◆ **EXERCISE DETAILS**: Please repeat every line below exactly, from the first to the last.
++++ SUPPLIED INFORMATION ++++
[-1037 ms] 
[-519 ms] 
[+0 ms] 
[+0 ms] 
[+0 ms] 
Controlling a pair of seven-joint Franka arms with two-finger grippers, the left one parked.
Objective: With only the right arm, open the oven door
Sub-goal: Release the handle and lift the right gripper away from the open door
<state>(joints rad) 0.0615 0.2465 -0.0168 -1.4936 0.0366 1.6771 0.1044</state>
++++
◆ **YOUR SOLUTION**:
[-1037 ms] 
[-519 ms] 
[+0 ms] 
[+0 ms] 
[+0 ms] 
Controlling a pair of seven-joint Franka arms with two-finger grippers, the left one parked.
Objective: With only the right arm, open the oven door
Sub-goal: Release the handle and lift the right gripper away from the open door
<state>(joints rad) 0.0615 0.2465 -0.0168 -1.4936 0.0366 1.6771 0.1044</state>

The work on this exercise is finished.